• [Exercise directions]: Exactly retype the lines from the top of the data through the line containing "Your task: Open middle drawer", leaving out every picture.

• [Data excerpt]:
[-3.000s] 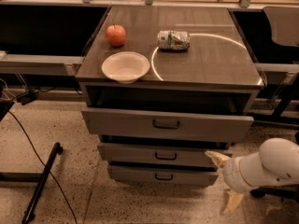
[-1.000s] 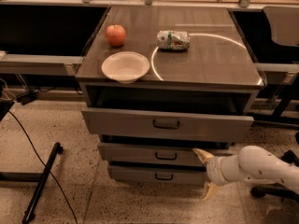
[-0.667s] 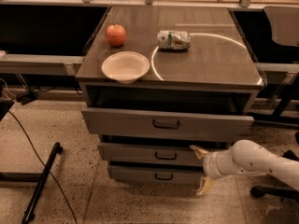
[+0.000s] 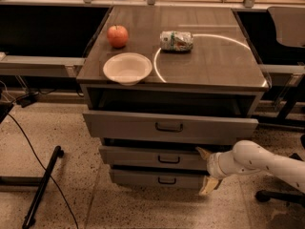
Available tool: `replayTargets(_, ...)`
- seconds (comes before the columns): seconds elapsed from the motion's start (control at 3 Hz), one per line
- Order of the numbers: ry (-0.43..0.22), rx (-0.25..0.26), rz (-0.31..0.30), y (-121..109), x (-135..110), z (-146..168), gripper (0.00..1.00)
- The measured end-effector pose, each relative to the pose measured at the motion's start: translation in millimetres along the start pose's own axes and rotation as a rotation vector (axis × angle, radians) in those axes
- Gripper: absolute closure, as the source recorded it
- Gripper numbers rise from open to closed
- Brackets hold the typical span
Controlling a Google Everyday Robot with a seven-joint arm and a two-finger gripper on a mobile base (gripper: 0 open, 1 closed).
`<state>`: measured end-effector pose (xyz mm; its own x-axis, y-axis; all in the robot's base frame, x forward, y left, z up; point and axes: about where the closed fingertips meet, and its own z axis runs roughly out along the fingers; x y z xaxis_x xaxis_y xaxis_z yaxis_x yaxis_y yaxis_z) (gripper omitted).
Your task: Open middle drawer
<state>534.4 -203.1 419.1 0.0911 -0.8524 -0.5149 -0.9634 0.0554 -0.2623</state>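
Observation:
The middle drawer is a grey front with a small dark loop handle, set between a taller top drawer above and a narrower bottom drawer below. All three fronts stand out a little from the cabinet. My gripper is at the right end of the middle drawer front, on a white arm coming in from the right. Its two pale fingers are spread open, one above and one below the drawer's right edge, holding nothing.
On the cabinet top lie a red apple, a white bowl and a tipped can. A black stand leg and cable lie on the floor at left. A chair base stands at right.
My arm has moved left from the lower right, bringing the gripper up to the right end of the middle drawer front. The drawers have not visibly moved.

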Motion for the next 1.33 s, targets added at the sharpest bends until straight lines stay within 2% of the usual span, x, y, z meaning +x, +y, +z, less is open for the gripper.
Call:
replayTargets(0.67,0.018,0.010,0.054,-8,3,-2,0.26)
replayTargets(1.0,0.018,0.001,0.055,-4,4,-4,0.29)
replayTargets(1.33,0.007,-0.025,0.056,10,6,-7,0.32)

• [Output for this exercise]:
[-3.000s] 
[-1.000s] 
[-0.667s] 
[+0.000s] 
Available tool: `replayTargets(_, ...)`
- seconds (comes before the columns): seconds elapsed from the motion's start (control at 3 Hz), one per line
- Order of the numbers: ry (-0.43..0.22), rx (-0.25..0.26), rz (-0.31..0.30), y (-121..109), x (-135..110), z (-146..168), gripper (0.00..1.00)
- The measured end-effector pose, each relative to the pose measured at the motion's start: translation in millimetres along the start pose's own axes and rotation as a rotation vector (axis × angle, radians) in those axes
- Gripper: absolute closure, as the source recorded it
- Gripper numbers rise from open to closed
- Brackets hold the typical span
Controlling a Google Everyday Robot with a seven-joint arm and a two-finger gripper on a mobile base (gripper: 0 open, 1 closed).
`<state>`: measured end-effector pose (xyz mm; its own x-axis, y-axis; all in the robot's base frame, x forward, y left, z up; point and axes: about where the closed fingertips meet, and its own z axis runs roughly out along the fingers; x y z xaxis_x xaxis_y xaxis_z yaxis_x yaxis_y yaxis_z) (gripper omitted).
Your task: Open middle drawer

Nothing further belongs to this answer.